Aku berdiri lagi, kemudian berjalan melintasi beberapa tempat di aula. Mungkinkah jatuh saat aku mengambil pensil tadi? Aku kembali ke tempatku duduk sebelumnya. Dibagian atas aula sudah kosong, tak ada apapun di lantai.  Aku mengigit kuku ibu jariku, gelisah.

"Melodi!" panggil seseorang dari bawah sana, aku menengok melihat Tiffany melambaikan tangannya. Aku berjanji untuk pulang bersama naik bis, tapi sepertinya aku tak bisa.

Aku berjalan cepat kearahnya, "Dompetku hilang."

"Apa?!" ia terkejut sekaligus berteriak. "Terjatuh?"

Aku mengangguk, aku kembali menoleh ke beberapa arah, "Sepertinya begitu."

"Aku bantu mencarinya," katanya sembari ikut menoleh ke beberapa arah.

"Tidak apa-apa. Kau pulang duluan saja, aku akan mencarinya dulu." kataku.

"Rumah kita searah, jadi kau bisa pinjam uangku dulu." katanya ingin membantu.

Aku kembali menggeleng, "Tak apa, aku harus mencarinya dan melapor, akan sangat lama. Kau duluan saja, maaf merepotkanmu."

Ia akhirnya paham dan berpamitan padaku. Aku menyentuh layar handphoneku dan baru saja ingin menyentuh nama Damia yang terlihat di panggilan teleponku paling sering, namun aku mengurungkannya. Dulu, tidak ada yang ku lewatkan untuk bercerita padanya, namun sekarang situasinya tidak memungkinkan. Aku hampir saja lupa, dia tak akan mengangkat teleponku.

"Apa ciri-ciri dompetmu?" aku menoleh melihat asal suara.

"Berwarna biru muda, dengan satu seleting. Didepannya ada pita merah muda kecil, didalamnya ada foto ku bersama..." aku mengingat foto yang masih ada didalamnya, "Ya, pokoknya seperti itu luarnya. Didalamnya ada kartu identitasku juga." Aku sedikit terkejut melihat dia bertanya padaku.

"Sudah ku suruh managerku mencarinya." Ia memperlihatkan layar handphonenya. Aku segera melihat layar itu, benar dia sudah menyuruh manager nya untuk membantu mencarikan dompetku. Semudah itu, idola memang berbeda.

"Terimakasih banyak." Aku membungkuk berterimakasih, kemudian masih menoleh ke beberapa arah.
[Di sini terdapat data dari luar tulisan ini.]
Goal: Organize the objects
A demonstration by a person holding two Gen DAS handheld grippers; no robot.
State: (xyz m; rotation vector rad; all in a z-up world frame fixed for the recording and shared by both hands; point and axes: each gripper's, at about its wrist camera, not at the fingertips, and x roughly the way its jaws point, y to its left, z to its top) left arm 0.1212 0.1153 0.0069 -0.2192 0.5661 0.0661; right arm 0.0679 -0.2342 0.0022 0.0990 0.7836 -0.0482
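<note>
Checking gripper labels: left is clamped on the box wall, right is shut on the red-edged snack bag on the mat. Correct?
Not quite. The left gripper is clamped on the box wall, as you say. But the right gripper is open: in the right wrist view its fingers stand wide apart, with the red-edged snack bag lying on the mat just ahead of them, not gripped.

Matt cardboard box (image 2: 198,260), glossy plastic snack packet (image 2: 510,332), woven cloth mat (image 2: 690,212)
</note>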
"Ku bilang sudah ku suruh manager ku mencarinya." Ia menatapku lagi, dengan tatapan tajam itu.

"Ya, ku bilang terimakasih." kataku mengulang.

Ia menghela nafasnya, "Biar ku antar kau pulang."

Aku membesarkan kedua bola mataku. Apa ia tak salah bicara?

"Kau, ada masalah pendengaran?" ia mengangkat sebelah alisnya.

Aku segera menggeleng mendengarnya, tapi apa aku tak salah dengar?

"Aku tak akan mengulanginya lagi." ia berjalan mendahuluiku keluar aula.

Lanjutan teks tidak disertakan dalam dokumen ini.